Le immagini diffuse dalla Mezzaluna Rossa iraniana mostravano edifici danneggiati e squadre di soccorso al lavoro, mentre Israele ha affermato di aver condotto una vasta ondata di attacchi nella capitale e nella provincia nord‑occidentale dell'Azerbaigian Occidentale.
Le immagini sono arrivate mentre i media statunitensi riferivano che Washington sta valutando l'invio di fino a 10.000 soldati aggiuntivi in Medio Oriente, una mossa che alimenterebbe i timori di una guerra regionale più ampia.

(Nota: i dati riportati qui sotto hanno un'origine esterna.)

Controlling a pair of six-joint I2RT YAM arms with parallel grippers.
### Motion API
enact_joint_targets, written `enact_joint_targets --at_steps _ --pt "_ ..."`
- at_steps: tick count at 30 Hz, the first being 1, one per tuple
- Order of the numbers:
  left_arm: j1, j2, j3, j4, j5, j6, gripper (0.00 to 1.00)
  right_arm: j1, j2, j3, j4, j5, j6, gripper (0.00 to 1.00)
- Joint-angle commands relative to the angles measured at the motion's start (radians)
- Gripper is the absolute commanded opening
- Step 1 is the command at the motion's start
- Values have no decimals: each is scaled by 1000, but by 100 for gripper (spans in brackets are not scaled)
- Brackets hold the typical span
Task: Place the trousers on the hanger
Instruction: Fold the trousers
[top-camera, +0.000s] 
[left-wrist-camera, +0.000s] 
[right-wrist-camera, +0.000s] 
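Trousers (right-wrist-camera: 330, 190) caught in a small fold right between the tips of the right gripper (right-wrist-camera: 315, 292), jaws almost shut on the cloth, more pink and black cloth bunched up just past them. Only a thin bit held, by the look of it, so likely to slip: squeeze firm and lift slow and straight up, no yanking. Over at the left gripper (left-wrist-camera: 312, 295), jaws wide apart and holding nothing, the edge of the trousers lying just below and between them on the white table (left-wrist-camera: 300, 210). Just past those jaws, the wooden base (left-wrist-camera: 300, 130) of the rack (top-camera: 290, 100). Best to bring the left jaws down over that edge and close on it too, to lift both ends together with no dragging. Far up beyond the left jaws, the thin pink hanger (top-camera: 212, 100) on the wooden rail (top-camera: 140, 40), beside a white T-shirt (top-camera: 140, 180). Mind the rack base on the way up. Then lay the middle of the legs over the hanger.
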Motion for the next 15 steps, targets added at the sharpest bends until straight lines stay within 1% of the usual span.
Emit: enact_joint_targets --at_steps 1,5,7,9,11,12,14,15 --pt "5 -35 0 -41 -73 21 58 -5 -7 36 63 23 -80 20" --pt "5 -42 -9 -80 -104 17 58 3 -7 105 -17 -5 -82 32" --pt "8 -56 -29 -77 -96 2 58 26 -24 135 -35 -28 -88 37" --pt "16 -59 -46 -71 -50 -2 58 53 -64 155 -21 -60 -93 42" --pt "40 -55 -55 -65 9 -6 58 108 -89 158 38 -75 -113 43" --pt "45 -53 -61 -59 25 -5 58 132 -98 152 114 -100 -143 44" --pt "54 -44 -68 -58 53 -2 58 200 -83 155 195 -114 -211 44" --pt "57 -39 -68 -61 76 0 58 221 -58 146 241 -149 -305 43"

Il conflitto, iniziato il 28 febbraio, ha già stravolto la vita quotidiana in Iran e ampliato l'instabilità in tutta la regione. Secondo Reuters, il dispiegamento allo studio darebbe al presidente Donald Trump maggiori opzioni militari, nonostante continui a parlare di possibili colloqui con Teheran. Funzionari iraniani hanno avvertito che qualsiasi operazione di terra potrebbe innescare ritorsioni oltre i confini dell'Iran, comprese minacce al traffico marittimo nel Mar Rosso.
Le agenzie umanitarie affermano che il bilancio sta aumentando rapidamente. La Federazione internazionale delle Società di Croce Rossa e Mezzaluna Rossa parla di oltre 1.900 morti in Iran dall'inizio degli attacchi.